とはいえ残念ながらすべての交通事故を含む件数に関するデータは見つけられませんでしたので、実際に支払われた車両保険の件数をもとに計算してみます。1

つまり以下の近似です。 (以下における保険契約とは車両保険だけではなく、任意保険の保障科目すべてを対象にしています。)

$$ \eqalign{ 事故確率 &= \frac{事故の総件数}{自動車の総台数}\cr &\fallingdotseq \frac{任意保険の支払総件数}{任意保険の契約総件数} } $$

ただし保険加入者は未加入者より事故発生率が低いかもしれませんし(ex.事故に対する意識が高い?)、あるいは逆に事故発生率は高いかもしれません。(ex.未加入者は運転に自信がある?むしろ慎重に運転する?)

とはいえ近似としては十分と判断します。

car_accident.png

このグラフを見ると年々支払い件数は減少していること、そして事故率は8%強だとわかります。 つまりこれは40年間車に乗る場合、交通事故に平均3.2回は遭うというわけです。 結構多いですね。

ということは平均保険金が33万だったので、保険料が2.5万の場合はほぼトントンということになりました。

$$ 33万円 \times 3.2回 = 105.6万円 $$

過失割合も考慮

最後に過失割合も加味して、どのような場合に車両保険が必要か考えます。

相手がいる事故の場合には、結局自分の過失割合分のみが保障できれば良いわけです。 ここでは自分にも非がある可能性を考慮して50:50という状況で考えておきます。
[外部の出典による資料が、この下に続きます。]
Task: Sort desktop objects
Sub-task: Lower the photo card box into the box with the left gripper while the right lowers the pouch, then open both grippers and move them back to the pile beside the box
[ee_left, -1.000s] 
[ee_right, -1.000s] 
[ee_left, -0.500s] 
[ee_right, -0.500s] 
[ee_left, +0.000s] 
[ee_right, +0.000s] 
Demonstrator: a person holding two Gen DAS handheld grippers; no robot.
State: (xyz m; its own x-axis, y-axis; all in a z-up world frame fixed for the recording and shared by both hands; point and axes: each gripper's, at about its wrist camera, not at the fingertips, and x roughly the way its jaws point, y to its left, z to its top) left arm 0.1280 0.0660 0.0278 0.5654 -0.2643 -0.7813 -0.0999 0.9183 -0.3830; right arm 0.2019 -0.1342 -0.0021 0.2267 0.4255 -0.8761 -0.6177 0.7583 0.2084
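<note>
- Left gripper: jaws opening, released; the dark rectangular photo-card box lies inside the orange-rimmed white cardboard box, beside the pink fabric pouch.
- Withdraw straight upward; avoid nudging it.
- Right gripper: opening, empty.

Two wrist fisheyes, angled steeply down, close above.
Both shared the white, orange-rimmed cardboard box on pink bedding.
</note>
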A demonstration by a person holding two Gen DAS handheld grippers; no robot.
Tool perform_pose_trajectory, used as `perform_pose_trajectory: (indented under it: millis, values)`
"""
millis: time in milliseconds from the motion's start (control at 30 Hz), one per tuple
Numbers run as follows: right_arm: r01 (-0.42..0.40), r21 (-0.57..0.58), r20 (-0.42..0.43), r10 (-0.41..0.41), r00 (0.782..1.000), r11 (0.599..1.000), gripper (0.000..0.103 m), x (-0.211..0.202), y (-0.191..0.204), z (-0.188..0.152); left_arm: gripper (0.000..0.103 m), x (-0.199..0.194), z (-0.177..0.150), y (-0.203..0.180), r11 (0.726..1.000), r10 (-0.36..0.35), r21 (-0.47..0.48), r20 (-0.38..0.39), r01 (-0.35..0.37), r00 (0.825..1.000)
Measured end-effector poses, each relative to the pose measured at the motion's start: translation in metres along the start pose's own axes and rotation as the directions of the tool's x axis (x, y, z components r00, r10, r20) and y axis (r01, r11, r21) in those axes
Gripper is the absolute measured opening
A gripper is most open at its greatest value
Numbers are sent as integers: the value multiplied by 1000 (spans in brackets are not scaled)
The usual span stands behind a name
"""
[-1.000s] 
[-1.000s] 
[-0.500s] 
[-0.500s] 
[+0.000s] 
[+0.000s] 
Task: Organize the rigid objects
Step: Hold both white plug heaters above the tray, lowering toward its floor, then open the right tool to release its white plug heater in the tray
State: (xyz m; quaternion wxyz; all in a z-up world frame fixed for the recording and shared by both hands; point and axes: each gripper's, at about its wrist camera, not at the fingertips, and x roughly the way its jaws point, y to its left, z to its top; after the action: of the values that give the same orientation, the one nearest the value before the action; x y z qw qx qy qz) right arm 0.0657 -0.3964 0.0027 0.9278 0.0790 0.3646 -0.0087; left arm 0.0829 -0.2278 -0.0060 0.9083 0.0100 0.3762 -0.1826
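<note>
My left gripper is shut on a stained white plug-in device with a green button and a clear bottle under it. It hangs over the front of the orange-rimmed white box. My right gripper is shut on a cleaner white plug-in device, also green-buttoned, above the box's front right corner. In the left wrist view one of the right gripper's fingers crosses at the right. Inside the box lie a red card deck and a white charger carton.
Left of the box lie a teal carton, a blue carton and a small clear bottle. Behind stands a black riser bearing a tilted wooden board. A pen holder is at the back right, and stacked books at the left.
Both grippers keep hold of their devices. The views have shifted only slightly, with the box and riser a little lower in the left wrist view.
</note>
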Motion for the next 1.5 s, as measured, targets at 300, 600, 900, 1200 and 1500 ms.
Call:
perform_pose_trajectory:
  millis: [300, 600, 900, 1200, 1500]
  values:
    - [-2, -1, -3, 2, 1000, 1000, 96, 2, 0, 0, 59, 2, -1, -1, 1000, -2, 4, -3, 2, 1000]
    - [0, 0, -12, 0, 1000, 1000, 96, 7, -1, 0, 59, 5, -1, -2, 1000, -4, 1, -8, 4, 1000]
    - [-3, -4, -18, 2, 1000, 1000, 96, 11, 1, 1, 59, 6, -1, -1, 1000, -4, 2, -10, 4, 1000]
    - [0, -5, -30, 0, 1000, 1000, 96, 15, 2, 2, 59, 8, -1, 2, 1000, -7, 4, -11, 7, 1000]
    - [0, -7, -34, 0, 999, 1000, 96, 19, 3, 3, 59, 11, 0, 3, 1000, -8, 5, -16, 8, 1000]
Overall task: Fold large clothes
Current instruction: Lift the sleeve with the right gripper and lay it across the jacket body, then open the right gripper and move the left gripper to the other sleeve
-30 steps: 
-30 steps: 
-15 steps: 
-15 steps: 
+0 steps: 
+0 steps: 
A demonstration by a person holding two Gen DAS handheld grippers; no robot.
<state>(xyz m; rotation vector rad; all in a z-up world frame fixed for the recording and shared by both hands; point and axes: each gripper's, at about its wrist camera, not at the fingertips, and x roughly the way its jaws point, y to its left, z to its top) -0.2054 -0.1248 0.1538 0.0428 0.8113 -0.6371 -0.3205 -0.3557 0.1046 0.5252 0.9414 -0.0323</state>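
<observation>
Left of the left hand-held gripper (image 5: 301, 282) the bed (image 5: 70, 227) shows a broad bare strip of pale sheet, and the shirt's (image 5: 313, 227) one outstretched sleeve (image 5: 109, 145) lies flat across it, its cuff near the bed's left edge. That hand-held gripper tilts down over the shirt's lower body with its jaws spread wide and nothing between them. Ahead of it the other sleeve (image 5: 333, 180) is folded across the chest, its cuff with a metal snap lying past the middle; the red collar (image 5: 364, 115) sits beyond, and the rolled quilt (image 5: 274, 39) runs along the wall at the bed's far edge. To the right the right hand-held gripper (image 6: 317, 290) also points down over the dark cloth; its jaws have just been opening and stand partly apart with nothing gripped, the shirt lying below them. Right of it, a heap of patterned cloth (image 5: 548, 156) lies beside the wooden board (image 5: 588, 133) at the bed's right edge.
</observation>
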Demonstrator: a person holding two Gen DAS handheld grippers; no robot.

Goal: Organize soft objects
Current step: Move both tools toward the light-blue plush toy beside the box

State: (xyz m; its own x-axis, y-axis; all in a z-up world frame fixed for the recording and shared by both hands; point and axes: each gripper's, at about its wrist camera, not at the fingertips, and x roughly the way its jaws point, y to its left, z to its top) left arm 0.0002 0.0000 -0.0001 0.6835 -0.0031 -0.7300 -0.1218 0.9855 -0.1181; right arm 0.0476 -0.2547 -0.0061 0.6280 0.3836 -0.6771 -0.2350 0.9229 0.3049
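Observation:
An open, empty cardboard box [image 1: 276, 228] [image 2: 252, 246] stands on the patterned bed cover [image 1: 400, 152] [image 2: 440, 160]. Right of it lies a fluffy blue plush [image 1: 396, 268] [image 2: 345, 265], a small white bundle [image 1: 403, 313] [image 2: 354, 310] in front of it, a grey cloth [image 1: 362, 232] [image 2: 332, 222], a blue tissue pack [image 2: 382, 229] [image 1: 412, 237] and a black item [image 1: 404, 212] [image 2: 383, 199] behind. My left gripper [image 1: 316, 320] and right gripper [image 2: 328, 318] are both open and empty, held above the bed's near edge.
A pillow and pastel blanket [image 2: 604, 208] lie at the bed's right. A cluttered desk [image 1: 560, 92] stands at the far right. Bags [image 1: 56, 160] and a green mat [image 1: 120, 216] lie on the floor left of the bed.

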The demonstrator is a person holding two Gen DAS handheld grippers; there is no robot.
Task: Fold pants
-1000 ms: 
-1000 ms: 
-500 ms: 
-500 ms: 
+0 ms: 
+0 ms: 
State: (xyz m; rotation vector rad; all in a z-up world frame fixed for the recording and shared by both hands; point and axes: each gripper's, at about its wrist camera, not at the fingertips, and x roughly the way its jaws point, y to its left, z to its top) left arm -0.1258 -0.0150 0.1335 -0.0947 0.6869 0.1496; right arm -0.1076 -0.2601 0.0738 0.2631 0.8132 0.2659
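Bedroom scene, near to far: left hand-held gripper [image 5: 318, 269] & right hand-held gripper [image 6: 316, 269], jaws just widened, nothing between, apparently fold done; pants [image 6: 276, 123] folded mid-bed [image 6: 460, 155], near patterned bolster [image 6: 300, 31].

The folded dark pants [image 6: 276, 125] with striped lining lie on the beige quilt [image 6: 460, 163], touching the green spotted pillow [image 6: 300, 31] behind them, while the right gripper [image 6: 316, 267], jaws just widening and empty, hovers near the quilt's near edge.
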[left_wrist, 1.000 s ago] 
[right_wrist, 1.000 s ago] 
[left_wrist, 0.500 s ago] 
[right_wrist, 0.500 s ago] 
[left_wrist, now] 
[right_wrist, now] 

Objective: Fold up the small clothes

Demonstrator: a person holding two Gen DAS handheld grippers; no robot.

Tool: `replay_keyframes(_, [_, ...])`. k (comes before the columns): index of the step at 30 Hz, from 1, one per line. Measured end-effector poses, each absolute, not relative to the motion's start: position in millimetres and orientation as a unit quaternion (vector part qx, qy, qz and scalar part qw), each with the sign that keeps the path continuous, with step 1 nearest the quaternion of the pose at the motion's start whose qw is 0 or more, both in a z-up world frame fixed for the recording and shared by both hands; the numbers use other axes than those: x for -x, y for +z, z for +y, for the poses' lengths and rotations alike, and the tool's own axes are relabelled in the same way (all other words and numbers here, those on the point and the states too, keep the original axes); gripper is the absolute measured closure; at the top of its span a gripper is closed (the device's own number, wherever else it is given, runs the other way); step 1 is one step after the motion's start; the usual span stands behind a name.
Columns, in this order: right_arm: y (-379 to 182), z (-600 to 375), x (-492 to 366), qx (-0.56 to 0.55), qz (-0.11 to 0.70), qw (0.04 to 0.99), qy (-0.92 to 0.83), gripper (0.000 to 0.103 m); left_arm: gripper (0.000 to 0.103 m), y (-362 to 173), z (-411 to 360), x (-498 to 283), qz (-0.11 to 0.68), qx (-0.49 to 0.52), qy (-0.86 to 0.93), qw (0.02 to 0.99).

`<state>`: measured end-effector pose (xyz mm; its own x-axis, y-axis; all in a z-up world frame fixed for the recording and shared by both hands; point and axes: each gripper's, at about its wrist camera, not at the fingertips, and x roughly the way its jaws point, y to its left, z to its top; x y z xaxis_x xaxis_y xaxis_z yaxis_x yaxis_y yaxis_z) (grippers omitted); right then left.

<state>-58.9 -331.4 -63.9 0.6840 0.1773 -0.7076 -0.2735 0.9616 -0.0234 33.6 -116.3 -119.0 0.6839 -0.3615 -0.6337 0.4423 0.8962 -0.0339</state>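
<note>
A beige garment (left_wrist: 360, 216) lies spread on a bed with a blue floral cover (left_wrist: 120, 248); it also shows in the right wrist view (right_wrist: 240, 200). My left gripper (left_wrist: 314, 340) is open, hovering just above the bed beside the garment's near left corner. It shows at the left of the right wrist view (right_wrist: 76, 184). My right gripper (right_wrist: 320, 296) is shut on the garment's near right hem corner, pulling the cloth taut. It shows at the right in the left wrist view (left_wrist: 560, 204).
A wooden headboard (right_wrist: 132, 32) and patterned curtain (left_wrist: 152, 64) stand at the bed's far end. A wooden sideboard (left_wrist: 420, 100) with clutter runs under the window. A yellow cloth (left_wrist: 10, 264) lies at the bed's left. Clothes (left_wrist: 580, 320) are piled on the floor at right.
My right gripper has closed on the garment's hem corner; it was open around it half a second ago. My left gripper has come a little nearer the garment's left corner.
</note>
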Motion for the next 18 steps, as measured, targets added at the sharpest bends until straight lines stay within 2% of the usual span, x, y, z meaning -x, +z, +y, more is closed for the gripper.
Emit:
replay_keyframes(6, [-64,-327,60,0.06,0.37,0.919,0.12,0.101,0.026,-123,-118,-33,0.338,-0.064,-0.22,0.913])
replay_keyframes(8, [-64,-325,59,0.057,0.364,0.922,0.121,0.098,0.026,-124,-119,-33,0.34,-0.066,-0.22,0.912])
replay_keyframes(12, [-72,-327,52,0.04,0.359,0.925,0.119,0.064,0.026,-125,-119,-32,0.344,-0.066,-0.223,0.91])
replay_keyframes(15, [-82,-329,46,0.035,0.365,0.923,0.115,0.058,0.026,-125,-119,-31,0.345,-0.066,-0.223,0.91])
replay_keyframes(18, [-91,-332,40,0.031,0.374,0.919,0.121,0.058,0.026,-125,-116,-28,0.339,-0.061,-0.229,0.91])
さらに過失割合に関係なく、相手が無保険だった場合には、相手方から保険金が支払われない可能性もあります。 冒頭の表にも記載済みですが、対物保障の加入率は74.9%となっています。1 ちなみに沖縄は最も低く54.4%で、もっと高いのは大阪の82.9%だそうです。

つまり4台に1台、つまり平均25.1%は無保険ということになります…

これらをまとめて、以下の条件で車両保険の有無による、平均出費額の比較をシミュレーションしました。

項目前提
保険料(車両保険のみ)2.5万円
事故発生率8%
過失割合(自分:相手)50:50
相手が無保険の割合25.1%
免責額0円

なお期待値を求めているので、保険加入期間は何年でも以下の結果は同じです。

ins_compare.png

この交点である約50万が、車両保険に加入する際の損益分岐点となるわけです。 つまり事故発生時に50万以上の損害が見込まれる場合には、車両保険への加入を検討するのがよさそうです。

まとめ

結論的には50万以上の価値があるかが分岐点になるわけですが、正直なのところ個人の状況によってこの結論は大きく変わってきます。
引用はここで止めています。